境界を変更し、"pars-on"と考えても同様に、二つの構成要素に別れることはない。
従って、"parson"は二つの音節で一つの形態素(morpheme)であり、
"parting"は、二つの音節で二つの形態素から成っている事がわかる。
ただし、こんなに単純な説明だけでは終わらない。
"parson"は名詞である。
"parting"は、"the parting of the ways"では名詞であるし、
"They were parting company for good"では現在分詞である。
前者の考えでは、"-ing"は動詞の語彙を名詞にする。
後者の考えでは、"-ing"は一時的に語彙の形を変えただけであり、
動詞の現在形の代わりに、現在の進行相を現している。
形態論には二つの現象がある。派生(derivation)と屈折(inflection)である。
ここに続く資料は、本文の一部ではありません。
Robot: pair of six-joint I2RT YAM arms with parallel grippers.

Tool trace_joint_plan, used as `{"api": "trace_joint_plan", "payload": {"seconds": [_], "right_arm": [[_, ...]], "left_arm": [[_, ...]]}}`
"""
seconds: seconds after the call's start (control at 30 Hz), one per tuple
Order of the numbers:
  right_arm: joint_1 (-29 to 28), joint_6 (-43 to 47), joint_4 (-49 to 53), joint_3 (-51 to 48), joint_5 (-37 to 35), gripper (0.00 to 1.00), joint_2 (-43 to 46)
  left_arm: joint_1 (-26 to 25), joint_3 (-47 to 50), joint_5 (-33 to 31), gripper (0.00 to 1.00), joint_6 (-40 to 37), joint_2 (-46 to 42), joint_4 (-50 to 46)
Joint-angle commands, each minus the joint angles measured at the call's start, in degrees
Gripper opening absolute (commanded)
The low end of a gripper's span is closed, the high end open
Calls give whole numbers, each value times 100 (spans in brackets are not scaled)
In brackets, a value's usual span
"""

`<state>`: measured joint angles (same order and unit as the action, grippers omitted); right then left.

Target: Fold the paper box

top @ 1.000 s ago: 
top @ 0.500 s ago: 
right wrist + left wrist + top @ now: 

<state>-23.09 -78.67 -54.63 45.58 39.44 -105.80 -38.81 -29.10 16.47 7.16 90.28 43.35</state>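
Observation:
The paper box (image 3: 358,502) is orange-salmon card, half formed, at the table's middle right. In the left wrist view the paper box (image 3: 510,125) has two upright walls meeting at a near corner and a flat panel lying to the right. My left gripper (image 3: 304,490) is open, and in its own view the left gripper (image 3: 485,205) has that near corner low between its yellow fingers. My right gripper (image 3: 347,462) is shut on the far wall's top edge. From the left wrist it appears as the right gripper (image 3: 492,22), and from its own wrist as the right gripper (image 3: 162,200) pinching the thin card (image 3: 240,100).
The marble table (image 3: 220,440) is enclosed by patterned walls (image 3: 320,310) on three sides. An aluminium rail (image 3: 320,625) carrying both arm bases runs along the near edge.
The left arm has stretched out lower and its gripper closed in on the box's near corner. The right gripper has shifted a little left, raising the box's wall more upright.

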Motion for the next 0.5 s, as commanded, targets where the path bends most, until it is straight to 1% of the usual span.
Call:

派生は様々な接辞(affix)が語彙や語根に結合することでおこる。
"de-"、"re-"、"un-"、"dis-"のように語根の前につくものを接頭辞(prefix)と言い、
"-able"、"-age"、"-ize"、"-ful"のように後ろに付くものを接尾辞(suffix)と言う。
これらの要素によって、様々な結合による創造を法則化できる。
音と音の結合で語を形成した、音韻論的な結合との違いは、
派生形態論(derivational morphology)は、語彙を作る、意味の結合であることだ。
一方、屈折形態論(inflectional morphology)は、新たな語を作り出さない。
これは主に文の中で行われる現象である。
英語の、動詞の過去形"-(e)d"や、名詞の複数形"-(e)s"がこれにあたる。
屈折形態素は音素と同様に、抽象的なものであり、
音素に異音があるように、実際の現れとしての異形態(allomorph)がある。
例えば、"pert-ed"の発音は/ ɪd /であるが、
"pull-ed"は/ d /で母音がない、さらに"push-ed"は/ t /と無声音化してしまう。
"sleep"にいたれば、"slept"となり、音も綴りも原型と大きく変わってしまっている。
音節と形態素は一致しない、ということは重要である。
特に屈折形態素においては、それが語根と別れた音節として出現しないこともある。
形態論には、二つの研究分野が存在する。
屈折形態論は、やがて意味論へと展開する可能性のある分野であり、
派生形態論は、文の中での単語の役割を研究する統語論(syntax)へ続く。